In full and without alteration, transcribe the listing.

######

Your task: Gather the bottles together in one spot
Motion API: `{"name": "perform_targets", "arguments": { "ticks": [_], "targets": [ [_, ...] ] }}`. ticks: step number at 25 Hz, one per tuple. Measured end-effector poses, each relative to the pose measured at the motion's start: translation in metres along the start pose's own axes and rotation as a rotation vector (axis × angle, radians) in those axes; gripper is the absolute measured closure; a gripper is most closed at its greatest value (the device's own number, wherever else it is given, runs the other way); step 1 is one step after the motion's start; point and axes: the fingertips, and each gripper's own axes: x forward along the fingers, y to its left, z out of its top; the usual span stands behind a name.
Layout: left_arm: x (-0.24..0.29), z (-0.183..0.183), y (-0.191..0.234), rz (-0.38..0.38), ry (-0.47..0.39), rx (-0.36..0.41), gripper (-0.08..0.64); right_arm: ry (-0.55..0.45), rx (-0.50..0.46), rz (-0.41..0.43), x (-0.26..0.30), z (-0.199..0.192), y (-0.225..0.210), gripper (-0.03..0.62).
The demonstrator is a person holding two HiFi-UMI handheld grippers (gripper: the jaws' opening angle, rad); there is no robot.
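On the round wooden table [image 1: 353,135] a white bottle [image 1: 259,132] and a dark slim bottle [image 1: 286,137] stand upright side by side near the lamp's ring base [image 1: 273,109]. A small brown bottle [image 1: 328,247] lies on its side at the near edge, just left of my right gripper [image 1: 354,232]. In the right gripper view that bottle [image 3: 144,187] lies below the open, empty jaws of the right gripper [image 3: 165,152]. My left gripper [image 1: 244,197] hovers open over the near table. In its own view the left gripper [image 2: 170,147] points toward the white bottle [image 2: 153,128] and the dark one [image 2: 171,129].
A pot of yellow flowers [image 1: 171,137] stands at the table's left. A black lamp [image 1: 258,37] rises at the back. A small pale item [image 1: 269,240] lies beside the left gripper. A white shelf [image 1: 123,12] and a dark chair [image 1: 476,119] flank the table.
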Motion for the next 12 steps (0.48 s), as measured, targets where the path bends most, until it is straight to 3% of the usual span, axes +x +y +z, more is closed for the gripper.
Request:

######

# Response to the task
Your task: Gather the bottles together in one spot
Motion API: `{"name": "perform_targets", "arguments": { "ticks": [_], "targets": [ [_, ...] ] }}`. ticks: step number at 25 Hz, one per tuple. Measured end-effector poses, each relative to the pose measured at the motion's start: translation in metres along the start pose's own axes and rotation as a rotation vector (axis × angle, radians) in those axes; gripper is the absolute measured closure; a gripper is most closed at its greatest value (the device's own number, wherever else it is given, runs the other way); step 1 is one step after the motion's start; point and axes: the fingertips, and each gripper's own axes: x forward along the fingers, y to its left, z out of its top; the usual span stands behind a name.
Layout: left_arm: x (-0.24..0.29), z (-0.183..0.183), y (-0.191..0.234), rz (-0.38..0.38), ry (-0.47..0.39), rx (-0.36..0.41), gripper (-0.08..0.64); right_arm: ry (-0.55..0.45), rx (-0.50..0.46), rz (-0.41..0.43), x (-0.26..0.30), z (-0.199..0.192), y (-0.225..0.210), gripper (-0.03..0.62).
The demonstrator is a person holding two HiFi-UMI handheld grippers (gripper: the jaws' opening angle, rad); there is no robot.
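On the round wooden table [image 1: 353,135] a white bottle [image 1: 259,132] and a dark slim bottle [image 1: 286,137] stand upright side by side near the lamp's ring base [image 1: 273,109]. A small brown bottle [image 1: 328,247] lies on its side at the near edge, just left of my right gripper [image 1: 354,232]. In the right gripper view that bottle [image 3: 144,187] lies below the open, empty jaws of the right gripper [image 3: 165,152]. My left gripper [image 1: 244,197] hovers open over the near table. In its own view the left gripper [image 2: 170,147] points toward the white bottle [image 2: 153,128] and the dark one [image 2: 171,129].
A pot of yellow flowers [image 1: 171,137] stands at the table's left. A black lamp [image 1: 258,37] rises at the back. A small pale item [image 1: 269,240] lies beside the left gripper. A white shelf [image 1: 123,12] and a dark chair [image 1: 476,119] flank the table.
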Motion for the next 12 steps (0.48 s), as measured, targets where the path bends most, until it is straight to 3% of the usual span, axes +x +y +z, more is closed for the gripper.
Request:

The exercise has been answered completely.